A `.XMT_BIN` file is best described as a Parasolid "binary transmit" container, which transports the authentic model geometry from the Parasolid kernel rather than mesh or drawing data, producing a fast, size-efficient binary snapshot for CAD interoperability that isn’t interpretable in a normal text editor.
In everyday use, Parasolid transmit formats appear in two main extension groups—text (`.x_t`, `. Here is more info on
XMT_BIN file extraction review our own website. xmt_txt`) and binary (`.x_b`, `.xmt_bin`)—with `.x_b` being today’s standard and `.xmt_bin` remaining an alternate tag, and you open such files by importing them into a CAD/CAE tool that supports Parasolid; if it only filters `.x_b`, renaming `.xmt_bin` to `.x_b` generally allows the program to load it because the internal structure is the same.
With an `.xmt_bin` file, what you mainly do is import its Parasolid geometry into engineering software, since it stores full solid/surface data rather than meshes or drawings, letting CAD systems such as other Parasolid CAD open it for inspection, dimensioning, drawing creation, and continued modeling, and also allowing CAE tools like ANSYS Workbench to use it for meshing and analysis.
If you’re sending the model to someone whose software handles Parasolid poorly, the fix is converting to formats like STEP for solid fidelity or IGES legacy for surface workflows, or to mesh types like standard mesh exports for printing/visualization while accepting the loss of analytic CAD surfaces; you can also heal or stitch geometry in the receiving tool before exporting again, and using an `.xmt_bin` export is a common troubleshooting step to see whether problems originate from your native CAD model or appear only during file translation.

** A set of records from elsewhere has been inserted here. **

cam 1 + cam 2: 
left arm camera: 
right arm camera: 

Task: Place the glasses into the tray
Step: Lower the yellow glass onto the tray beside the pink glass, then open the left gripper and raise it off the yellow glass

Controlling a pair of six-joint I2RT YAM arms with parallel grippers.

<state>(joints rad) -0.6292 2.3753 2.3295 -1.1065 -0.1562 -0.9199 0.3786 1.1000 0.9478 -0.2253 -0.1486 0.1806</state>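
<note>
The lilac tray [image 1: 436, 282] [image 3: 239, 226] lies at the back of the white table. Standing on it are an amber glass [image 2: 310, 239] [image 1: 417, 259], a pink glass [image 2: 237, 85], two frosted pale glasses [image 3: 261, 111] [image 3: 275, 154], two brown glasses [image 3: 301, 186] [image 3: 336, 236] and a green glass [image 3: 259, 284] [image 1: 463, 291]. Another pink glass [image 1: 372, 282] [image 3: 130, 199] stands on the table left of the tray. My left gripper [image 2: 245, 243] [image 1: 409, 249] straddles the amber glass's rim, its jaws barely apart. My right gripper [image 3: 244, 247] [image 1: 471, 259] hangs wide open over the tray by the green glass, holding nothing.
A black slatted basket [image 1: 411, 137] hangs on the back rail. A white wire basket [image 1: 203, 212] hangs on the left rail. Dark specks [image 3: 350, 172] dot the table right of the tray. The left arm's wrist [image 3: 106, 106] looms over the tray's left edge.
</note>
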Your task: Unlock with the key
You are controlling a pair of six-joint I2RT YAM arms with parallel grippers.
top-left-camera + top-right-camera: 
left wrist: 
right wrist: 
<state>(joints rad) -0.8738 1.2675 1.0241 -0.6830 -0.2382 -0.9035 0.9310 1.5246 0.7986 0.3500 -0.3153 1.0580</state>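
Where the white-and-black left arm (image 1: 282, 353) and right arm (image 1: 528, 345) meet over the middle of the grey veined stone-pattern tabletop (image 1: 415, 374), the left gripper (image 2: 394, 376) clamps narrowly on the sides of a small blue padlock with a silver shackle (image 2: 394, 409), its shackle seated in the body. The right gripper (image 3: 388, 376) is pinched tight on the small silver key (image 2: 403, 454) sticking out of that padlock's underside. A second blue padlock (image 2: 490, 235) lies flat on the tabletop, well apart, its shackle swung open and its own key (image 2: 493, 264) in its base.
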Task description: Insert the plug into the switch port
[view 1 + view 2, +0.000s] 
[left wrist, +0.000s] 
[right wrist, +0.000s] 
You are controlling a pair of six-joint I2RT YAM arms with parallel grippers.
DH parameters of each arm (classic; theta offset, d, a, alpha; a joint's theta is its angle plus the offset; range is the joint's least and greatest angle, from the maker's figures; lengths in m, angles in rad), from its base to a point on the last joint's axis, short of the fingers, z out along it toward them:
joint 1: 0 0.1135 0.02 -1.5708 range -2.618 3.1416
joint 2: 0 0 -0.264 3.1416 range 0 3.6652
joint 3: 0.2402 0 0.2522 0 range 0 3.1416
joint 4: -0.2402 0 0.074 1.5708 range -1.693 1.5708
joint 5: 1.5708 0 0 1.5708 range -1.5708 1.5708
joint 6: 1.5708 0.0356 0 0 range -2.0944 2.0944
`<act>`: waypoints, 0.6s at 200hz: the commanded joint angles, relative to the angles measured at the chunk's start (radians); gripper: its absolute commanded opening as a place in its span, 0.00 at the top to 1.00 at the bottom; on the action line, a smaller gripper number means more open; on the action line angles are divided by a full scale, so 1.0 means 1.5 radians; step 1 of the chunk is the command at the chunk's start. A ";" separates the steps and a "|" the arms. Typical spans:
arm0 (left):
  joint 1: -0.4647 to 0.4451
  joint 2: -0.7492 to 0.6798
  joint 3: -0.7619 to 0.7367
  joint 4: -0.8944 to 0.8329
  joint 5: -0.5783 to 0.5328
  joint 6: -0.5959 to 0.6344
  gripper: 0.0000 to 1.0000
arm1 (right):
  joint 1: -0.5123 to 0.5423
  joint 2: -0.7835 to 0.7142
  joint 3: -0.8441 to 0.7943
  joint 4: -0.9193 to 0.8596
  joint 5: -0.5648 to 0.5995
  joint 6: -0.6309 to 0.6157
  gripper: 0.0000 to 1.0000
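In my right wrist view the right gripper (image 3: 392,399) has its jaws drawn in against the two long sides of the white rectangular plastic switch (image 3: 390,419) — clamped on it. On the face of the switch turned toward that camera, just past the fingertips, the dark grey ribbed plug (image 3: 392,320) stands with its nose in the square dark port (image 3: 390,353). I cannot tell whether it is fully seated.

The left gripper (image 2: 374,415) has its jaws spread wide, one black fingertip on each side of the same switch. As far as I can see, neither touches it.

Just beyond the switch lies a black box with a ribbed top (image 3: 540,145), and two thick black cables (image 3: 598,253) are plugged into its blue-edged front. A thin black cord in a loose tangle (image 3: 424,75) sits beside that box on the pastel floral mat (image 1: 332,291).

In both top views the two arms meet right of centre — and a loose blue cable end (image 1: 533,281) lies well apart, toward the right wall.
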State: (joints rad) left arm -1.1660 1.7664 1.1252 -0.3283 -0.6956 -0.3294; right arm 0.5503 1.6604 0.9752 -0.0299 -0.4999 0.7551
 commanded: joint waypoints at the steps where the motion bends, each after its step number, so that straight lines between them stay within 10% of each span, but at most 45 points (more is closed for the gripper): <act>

The two simplest ways to open an `.xmt_bin` file are either importing it directly as a Parasolid file in software that already
supports Parasolid or renaming it to a more commonly accepted Parasolid-binary extension when the file picker is being strict, with the first method using File → Open/Import and selecting Parasolid to load the solid/surface model properly, and the second method involving copying and renaming the file to `.x_b` so programs that hide `.xmt_bin` still accept it as the same binary Parasolid format.